(MATERIAL PROVIDED):
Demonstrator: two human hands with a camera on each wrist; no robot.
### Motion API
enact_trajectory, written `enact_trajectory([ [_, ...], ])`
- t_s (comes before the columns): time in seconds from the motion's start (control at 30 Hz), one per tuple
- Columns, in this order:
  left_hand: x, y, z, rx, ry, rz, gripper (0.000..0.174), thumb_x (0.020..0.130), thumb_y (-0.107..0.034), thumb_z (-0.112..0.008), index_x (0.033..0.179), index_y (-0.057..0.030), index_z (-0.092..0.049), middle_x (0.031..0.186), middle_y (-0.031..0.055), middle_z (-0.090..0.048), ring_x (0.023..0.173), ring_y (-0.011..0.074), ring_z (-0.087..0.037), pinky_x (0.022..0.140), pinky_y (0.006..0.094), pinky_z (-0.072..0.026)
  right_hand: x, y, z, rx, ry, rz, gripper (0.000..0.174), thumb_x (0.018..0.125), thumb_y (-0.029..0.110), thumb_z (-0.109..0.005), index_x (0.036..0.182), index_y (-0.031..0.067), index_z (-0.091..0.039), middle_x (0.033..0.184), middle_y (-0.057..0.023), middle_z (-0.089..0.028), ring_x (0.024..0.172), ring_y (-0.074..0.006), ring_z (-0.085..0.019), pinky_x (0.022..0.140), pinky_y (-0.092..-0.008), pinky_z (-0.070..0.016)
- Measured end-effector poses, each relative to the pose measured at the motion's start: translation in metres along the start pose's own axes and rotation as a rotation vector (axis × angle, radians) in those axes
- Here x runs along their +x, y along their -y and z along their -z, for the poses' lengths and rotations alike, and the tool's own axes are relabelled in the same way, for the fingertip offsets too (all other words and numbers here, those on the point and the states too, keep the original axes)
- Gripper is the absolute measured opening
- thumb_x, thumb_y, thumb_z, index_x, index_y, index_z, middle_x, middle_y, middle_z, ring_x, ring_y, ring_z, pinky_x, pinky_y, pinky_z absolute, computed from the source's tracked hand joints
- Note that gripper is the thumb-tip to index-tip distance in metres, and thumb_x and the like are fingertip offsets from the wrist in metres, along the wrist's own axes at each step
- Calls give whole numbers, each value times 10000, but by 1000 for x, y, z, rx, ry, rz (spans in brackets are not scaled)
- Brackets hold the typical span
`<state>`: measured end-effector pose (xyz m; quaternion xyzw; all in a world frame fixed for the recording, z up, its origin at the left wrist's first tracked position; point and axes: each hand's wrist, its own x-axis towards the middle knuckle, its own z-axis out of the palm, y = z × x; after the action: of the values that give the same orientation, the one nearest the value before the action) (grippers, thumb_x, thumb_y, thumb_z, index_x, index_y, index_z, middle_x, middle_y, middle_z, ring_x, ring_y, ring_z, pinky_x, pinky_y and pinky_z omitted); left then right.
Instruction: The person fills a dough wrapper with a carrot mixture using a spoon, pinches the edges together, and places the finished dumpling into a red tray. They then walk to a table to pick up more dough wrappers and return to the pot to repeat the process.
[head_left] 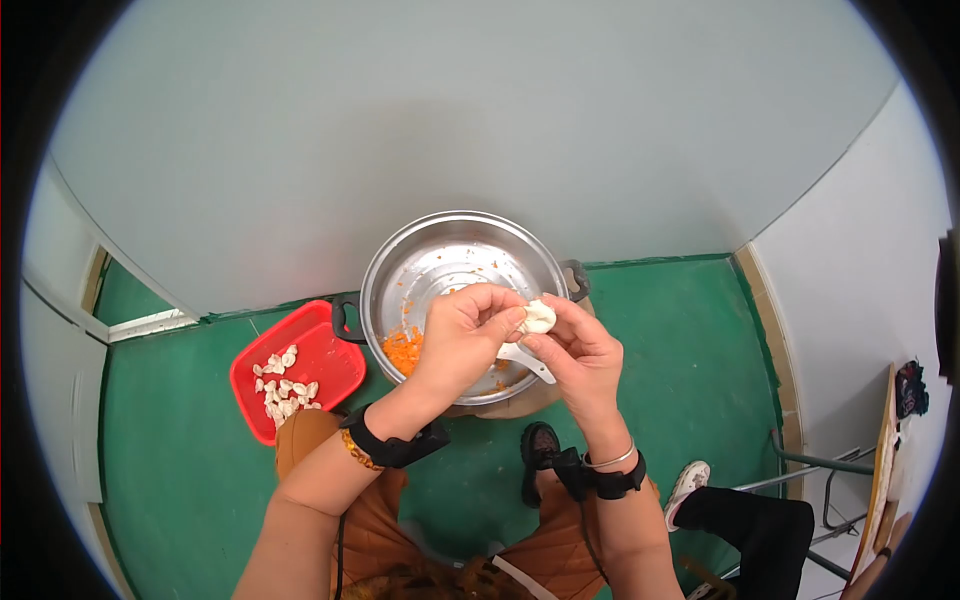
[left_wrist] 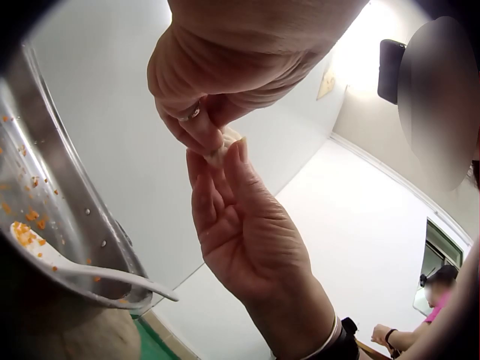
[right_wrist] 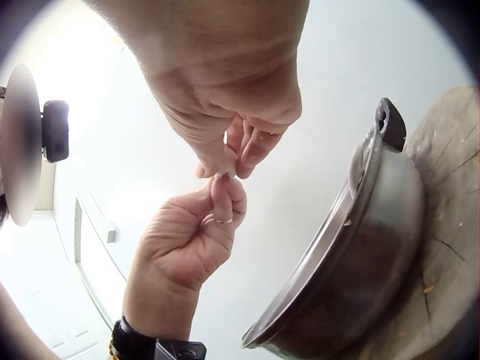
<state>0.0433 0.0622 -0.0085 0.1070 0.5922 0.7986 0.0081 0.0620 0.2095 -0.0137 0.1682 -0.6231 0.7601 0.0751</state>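
A small white dumpling (head_left: 538, 317) is pinched between both hands over the near side of a steel pot (head_left: 475, 218). My left hand (head_left: 462, 338) pinches one side of its dough with thumb and fingers; a ring shows on it in the left wrist view. On the other side, my right hand (head_left: 582, 358) grips the dough with thumb and fingertips. Fingers hide much of the dumpling in both wrist views. Below the hands, a white spoon (left_wrist: 97, 271) lies across the pot's rim, orange filling (left_wrist: 26, 234) in its bowl. More chopped orange filling (head_left: 402, 350) sits at the pot's left.
Left of the pot, a red plastic basin (head_left: 345, 372) holds several folded dumplings (head_left: 285, 398). The pot stands on a round wooden block (right_wrist: 450, 225). A grey panel (head_left: 450, 120) rises behind it. Another person's leg (head_left: 745, 525) and a metal-framed chair are at the right.
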Motion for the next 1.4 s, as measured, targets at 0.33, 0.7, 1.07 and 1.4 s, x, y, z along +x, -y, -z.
enact_trajectory([
  [0.33,3,-6,-5,-134,75,28,355,953,-234,-432,1215,-1,-489,938,39,-545,798,75,-551,670,217,-517,3,-3,6,178,-140,-73,377,794,-64,-612,1157,-35,-516,1059,-132,-606,963,-176,-594,830,-292,-497],
  [0.7,3,-6,0,-284,63,280,359,918,-276,-512,1159,-11,-532,1065,86,-576,956,125,-566,813,270,-486,3,-12,5,-99,-80,50,405,782,-12,-652,1166,-4,-524,1062,-101,-596,943,-143,-594,768,-250,-497],
  [1.07,8,-6,4,-502,96,412,304,894,-167,-535,1135,19,-533,1031,93,-603,972,161,-583,826,273,-488,3,-11,5,-248,-86,104,419,752,39,-695,1149,37,-561,1107,-74,-542,966,-145,-563,781,-259,-471],
  [1.4,4,-11,-5,-416,127,320,298,852,-135,-610,1108,7,-558,991,66,-593,917,126,-573,785,252,-483,6,-7,3,-377,-126,195,327,743,16,-683,1061,16,-607,1041,-105,-592,917,-170,-595,734,-272,-521],
])
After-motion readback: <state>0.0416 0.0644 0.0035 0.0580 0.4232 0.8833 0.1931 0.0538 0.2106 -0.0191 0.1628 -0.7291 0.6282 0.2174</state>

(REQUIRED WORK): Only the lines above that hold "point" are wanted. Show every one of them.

(OUTPUT OF THE TASK):
- Here x runs along their +x, y along their -y and z along their -z, for the poses' lengths and rotations alike, and the tool's own axes are relabelled in the same way, for the fingertip offsets too (all other words and numbers here, those on the point and the states too, keep the original axes)
`<state>`: measured end-effector pose (xyz m; quaternion xyzw; all in a world frame fixed for the recording, z up, its origin at the left wrist's first tracked position; point and axes: each hand's wrist, its own x-axis towards the middle knuckle, its own z-axis out of the palm, y = z × x; after the action: of the values that give the same orientation, the one nearest the value before the action) (grippers, thumb_x, thumb_y, thumb_z, index_x, index_y, index_z, middle_x, middle_y, middle_z, ring_x, ring_y, ring_z, pinky_x, pinky_y and pinky_z omitted); left then right.

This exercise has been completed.